John K. Herder, Jr.
John Kyle Herder, Jr., (56) passed away on January 28, 2020. A graduate of Indiana University, John worked as a surgical tech for most of his life after learning his medical skills while serving in the Army. He was always good with his hands and loved doing projects around his house and fixing his cars.
John’s pride and joy in life were his two adult children, Kyle Herder (partner Alissa Smart, daughter Charlotte) and Alicia Herder (partner Marcel Pérez). In addition to his children and grandchild, John is survived by his parents John and Margaret Herder, his sibling Lē Isaac Weaver (wife Lisa DeWeese), his aunt Jean Herder (husband Gary died in 2006), his first wife and mother of his children, Linda Westfall (husband Chris), and his second wife, Kathy Herder.
We hope you’ll enjoy some pictures (maybe send us your favorites) and leave your memories in the comments.
John with Kyle and Alicia in 1996
My dad and I had a tumultuous relationship during my adult life mostly due to his alcoholism. We were able to reconnect back in October, and even though that meeting didn’t “fix” our relationship, we were able to respectfully talk to each other about the pain and suffering that my brother and I had dealt with these past 8 years.
If you or someone you love is dealing with addiction, please seek out help. Unfortunately there is a point of no return, but there is hope and there are people who love you despite what you’re going through.
As I’ve been telling people, I’m a cocktail of emotions right now —- and that’s okay. It’ll settle eventually. Right now I’m thankful that my dad is finally at ease and no longer has to hide within pain and suffering. This life is difficult so make sure to surround yourself with people who love and support you and always love and support them back.

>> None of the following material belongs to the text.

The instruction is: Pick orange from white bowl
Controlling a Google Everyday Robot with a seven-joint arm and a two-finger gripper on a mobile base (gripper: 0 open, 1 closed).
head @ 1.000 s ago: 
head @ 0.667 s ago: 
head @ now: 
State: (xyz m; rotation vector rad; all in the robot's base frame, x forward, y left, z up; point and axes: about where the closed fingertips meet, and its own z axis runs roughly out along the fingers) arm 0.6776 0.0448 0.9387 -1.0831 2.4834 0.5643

The last several years I really wanted to help my brother, but I could do nothing except piss him off and be the target of his frustration and his discontent with life. He was not kind to me and I was afraid of him. I tried my best to endure this with patience and understanding, trying hard to keep in mind that when we were kids he endured being the target of my frustration and discontent.
Finally, as he prepared to slip away from this life, we were given two hours to be alone together. I read John O’Donohue to him, I sang “Love Prepare Me” and “Light is Returning,” I talked to him and told him I was sure the next thing to happen would be finding himself floating in peace, cradled in compassion.
When he slipped away, very gently and peacefully, for a second it was like everything all around us was illuminated in a flash of love, forgiving and tender. The feeling of that moment has become the most important thing I remember about my brother.